_PROBLEM STATEMENT:_
Counting the line with "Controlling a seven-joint" as the last one, copy out the lines of the data exactly from the first onward.

_GIVEN MATERIAL:_
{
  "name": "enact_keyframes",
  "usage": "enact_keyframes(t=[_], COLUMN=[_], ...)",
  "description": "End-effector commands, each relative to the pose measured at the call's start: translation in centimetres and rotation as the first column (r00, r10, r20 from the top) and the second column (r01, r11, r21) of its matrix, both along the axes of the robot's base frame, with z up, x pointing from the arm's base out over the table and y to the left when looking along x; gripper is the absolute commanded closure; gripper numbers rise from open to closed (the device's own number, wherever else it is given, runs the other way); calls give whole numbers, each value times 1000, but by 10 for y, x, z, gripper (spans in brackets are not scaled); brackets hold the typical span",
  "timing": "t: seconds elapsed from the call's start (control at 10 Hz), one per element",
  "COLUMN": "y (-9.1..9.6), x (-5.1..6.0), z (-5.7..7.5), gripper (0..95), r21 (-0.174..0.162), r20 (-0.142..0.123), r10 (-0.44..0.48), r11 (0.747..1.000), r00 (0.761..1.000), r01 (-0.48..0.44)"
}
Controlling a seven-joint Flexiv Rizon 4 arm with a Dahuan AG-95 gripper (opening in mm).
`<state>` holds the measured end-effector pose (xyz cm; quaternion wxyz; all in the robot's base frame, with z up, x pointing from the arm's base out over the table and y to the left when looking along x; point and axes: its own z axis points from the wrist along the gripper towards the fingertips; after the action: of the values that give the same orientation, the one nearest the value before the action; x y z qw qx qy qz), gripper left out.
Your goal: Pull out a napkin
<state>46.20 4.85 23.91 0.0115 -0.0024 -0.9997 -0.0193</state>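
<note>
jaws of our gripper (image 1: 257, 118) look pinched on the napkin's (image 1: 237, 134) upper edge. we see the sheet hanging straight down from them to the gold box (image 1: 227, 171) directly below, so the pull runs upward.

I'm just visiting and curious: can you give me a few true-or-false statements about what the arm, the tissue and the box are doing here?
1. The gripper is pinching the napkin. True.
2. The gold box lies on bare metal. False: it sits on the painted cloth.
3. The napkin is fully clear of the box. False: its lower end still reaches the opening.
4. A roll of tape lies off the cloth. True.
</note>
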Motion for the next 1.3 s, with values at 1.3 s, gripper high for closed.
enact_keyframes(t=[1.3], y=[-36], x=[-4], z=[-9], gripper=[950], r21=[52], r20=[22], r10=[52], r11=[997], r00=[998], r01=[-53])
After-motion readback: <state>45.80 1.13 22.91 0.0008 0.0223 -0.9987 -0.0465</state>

_RESPONSE AREA:_
{
  "name": "enact_keyframes",
  "usage": "enact_keyframes(t=[_], COLUMN=[_], ...)",
  "description": "End-effector commands, each relative to the pose measured at the call's start: translation in centimetres and rotation as the first column (r00, r10, r20 from the top) and the second column (r01, r11, r21) of its matrix, both along the axes of the robot's base frame, with z up, x pointing from the arm's base out over the table and y to the left when looking along x; gripper is the absolute commanded closure; gripper numbers rise from open to closed (the device's own number, wherever else it is given, runs the other way); calls give whole numbers, each value times 1000, but by 10 for y, x, z, gripper (spans in brackets are not scaled); brackets hold the typical span",
  "timing": "t: seconds elapsed from the call's start (control at 10 Hz), one per element",
  "COLUMN": "y (-9.1..9.6), x (-5.1..6.0), z (-5.7..7.5), gripper (0..95), r21 (-0.174..0.162), r20 (-0.142..0.123), r10 (-0.44..0.48), r11 (0.747..1.000), r00 (0.761..1.000), r01 (-0.48..0.44)"
}
Controlling a seven-joint Flexiv Rizon 4 arm with a Dahuan AG-95 gripper (opening in mm).

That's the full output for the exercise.